DATA PROVIDED |
----

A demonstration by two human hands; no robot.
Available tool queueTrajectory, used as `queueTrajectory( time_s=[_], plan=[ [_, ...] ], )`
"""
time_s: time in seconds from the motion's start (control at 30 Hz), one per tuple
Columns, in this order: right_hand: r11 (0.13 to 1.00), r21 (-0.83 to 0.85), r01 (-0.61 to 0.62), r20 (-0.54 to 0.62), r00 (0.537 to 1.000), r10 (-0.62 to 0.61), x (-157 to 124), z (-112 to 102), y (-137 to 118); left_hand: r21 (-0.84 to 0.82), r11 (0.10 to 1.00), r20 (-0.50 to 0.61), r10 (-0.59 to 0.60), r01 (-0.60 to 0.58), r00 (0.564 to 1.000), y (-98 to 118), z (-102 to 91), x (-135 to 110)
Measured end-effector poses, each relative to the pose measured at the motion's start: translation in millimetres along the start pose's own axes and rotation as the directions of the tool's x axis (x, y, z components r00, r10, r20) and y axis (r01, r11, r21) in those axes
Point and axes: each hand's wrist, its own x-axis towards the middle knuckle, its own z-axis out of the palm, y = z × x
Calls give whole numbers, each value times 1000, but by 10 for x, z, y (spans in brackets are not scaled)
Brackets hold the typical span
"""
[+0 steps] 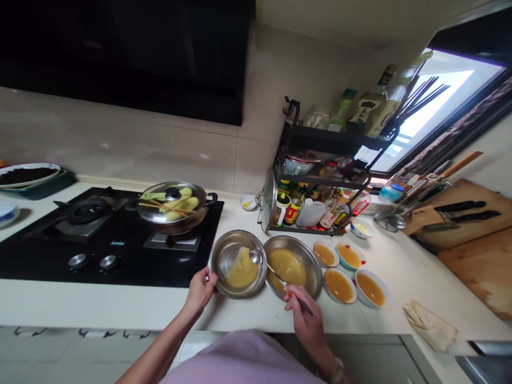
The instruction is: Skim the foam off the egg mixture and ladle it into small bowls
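My left hand (201, 290) grips the near rim of a steel bowl (218, 261) that is tilted up, with yellow batter pooled at its lower side. My right hand (303, 312) is closed on the handle of a metal ladle (256, 256), whose scoop hangs over the tilted bowl. Beside it on the right stands a second steel bowl (312, 261) holding the same yellow liquid. Several small bowls (347, 271) filled with orange-yellow liquid stand to the right of that.
A black gas hob (48, 250) lies to the left, with a glass-lidded pan (173, 208) of green vegetables and chopsticks. A condiment rack (320, 176) stands behind the bowls. Wooden boards and knives (464, 213) are at the right, a folded cloth (430, 322) near the counter edge.
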Motion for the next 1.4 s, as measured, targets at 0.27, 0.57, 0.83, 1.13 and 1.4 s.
queueTrajectory(
  time_s=[0.27,0.57,0.83,1.13,1.4],
  plan=[
    [951,204,-233,-93,962,256,39,145,143,26,1000,-11,9,-9,1000,22,-29,-43],
    [888,308,-343,-142,906,399,90,31,-25,-13,1000,-26,-13,13,1000,16,-51,-81],
    [858,404,-318,-286,847,449,126,-217,-54,-14,1000,-20,-5,5,1000,-13,-53,-114],
    [959,86,-271,-422,862,282,85,-670,229,-32,999,-25,9,-10,1000,-3,-51,-150],
    [959,-283,15,-183,981,-69,-37,-700,259,-165,983,-2,-77,75,997,118,-8,-231]
  ],
)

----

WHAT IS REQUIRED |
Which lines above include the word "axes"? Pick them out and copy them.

RESULT OF THE TASK |
Measured end-effector poses, each relative to the pose measured at the motion's start: translation in millimetres along the start pose's own axes and rotation as the directions of the tool's x axis (x, y, z components r00, r10, r20) and y axis (r01, r11, r21) in those axes
Point and axes: each hand's wrist, its own x-axis towards the middle knuckle, its own z-axis out of the palm, y = z × x

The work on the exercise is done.